Google’s translation of specific words, is purely based on statistics and differs from real-life interpretations. When examining the Turkish pronoun “o” it can be directly translated to “One”. In sentences concerning professions like one is a doctor and one is a nurse, Google translates the “o” as “He is a doctor” and “She is a nurse” based on statistics registered inside the computer.
I found it intriguing that since men are most likely to become doctors and women to become nurses, that the computer automatically designates genders to the professions. Is it okay that our computers are relying on these massive group statistics and automatically changing information to match them? Should we rely on group statistics as a basis for everyday information? When concerning a man and a woman who is more likely to be the surgeon performing surgery? Although a woman is perfectly capable of performing surgery, when you examine the group statistics, a man is most likely to be performing surgery.
According to the statistics, the likelihood of the person performing the surgery being a man outweighs that of a woman.

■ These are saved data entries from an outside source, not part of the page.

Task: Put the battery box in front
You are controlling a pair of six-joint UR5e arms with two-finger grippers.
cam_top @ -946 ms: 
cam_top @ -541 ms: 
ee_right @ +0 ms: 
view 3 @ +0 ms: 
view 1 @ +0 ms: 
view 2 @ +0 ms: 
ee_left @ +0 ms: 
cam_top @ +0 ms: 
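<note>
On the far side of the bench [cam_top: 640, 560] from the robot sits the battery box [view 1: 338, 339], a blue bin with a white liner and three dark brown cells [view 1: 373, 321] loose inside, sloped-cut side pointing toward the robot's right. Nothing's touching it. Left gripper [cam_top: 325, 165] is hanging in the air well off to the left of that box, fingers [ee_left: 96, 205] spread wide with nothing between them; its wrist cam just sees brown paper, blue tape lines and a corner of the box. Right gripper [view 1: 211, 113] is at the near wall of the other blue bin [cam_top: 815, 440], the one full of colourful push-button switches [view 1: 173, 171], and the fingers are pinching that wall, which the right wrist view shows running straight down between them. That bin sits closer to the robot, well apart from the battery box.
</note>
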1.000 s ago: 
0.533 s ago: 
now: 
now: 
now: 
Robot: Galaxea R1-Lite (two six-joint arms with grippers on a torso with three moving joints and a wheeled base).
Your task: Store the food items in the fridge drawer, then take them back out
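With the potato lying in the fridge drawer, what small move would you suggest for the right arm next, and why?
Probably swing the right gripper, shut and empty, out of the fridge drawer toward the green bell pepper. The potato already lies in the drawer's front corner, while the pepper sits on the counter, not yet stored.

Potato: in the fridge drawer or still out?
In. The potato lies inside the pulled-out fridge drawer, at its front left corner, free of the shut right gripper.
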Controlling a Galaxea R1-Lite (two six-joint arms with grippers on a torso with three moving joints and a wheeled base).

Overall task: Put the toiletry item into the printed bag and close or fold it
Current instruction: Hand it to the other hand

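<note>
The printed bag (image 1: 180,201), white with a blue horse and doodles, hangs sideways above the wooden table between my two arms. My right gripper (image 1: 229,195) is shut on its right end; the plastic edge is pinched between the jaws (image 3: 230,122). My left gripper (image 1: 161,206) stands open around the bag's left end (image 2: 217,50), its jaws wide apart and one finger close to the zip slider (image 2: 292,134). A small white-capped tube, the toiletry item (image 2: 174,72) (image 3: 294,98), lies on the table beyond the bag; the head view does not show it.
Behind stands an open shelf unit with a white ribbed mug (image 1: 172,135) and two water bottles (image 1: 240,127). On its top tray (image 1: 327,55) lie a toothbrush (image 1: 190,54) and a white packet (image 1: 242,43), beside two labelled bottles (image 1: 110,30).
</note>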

These large groups of statistics can be referred to as the Bayesian analysis. The Bayesian analysis works by creating two predictions based on common results. Another potential answer to the question who is more likely to be a doctor is that there is an equal chance for both a woman or a man to be a doctor. This answer is rooted in the constitutions that state that men and women should be treated equally and therefore entitled to the same opportunities.
Yet there still is a dramatic double standard that exists concerning men and women getting hired for jobs. Woman are less likely to be hired for certain positions or even receive promotions. They experience huge disparities in pay and are considered lower than a lot of men. There is a huge issue whether we should regard the Bayesian analysis or not because it lacks morals. When concerning the job industry, women are completely disregarded, and men will always be selected to be more likely to have a job. It is purely based on statistics, yet is morally flawed.
I believe that the Bayesian analysis has some truth to it, yet it isn’t very fair. It will always leave someone receiving unequal recognition and be at fault for the other party. In the case for men being more likely to have a job over women, the statement may be true yet it is not necessarily fair. The debate between statistics and morals is extremely complex. A study was conducted to prove this theory, by introducing the Bayesian judgement to the “male-dominated” profession of being a doctor. The study involved 199 participants (95 men and 104 women).
The people selected whether they thought a doctor was most likely to be a man or a woman or if they were both equally as likely. They then learned about Person “X” who stated a man is more likely to be a doctor than a woman. The people were able to select whether they agreed or disagreed with that statement. The results were shocking. 93% of the participants stated that men and woman are both equally as likely to be a doctor. This decision is very similar to the egalitarian judgement. Whereas 7% agreed with the Bayesian judgement that stated that the man is most likely to be a doctor. The participants perceived person “X” negative and deemed them unfair.
Personally, I believe that morals will always come before statistics. I believe that men and women are both equally as likely to receive jobs in this day and age. I believe that women are making tremendous progress and that they are equal to men. I disagree with the Bayesian analysis. I will continue to pick morals over data because I disagree with the inequality that some statistics pose. There should be no limitations on anyone.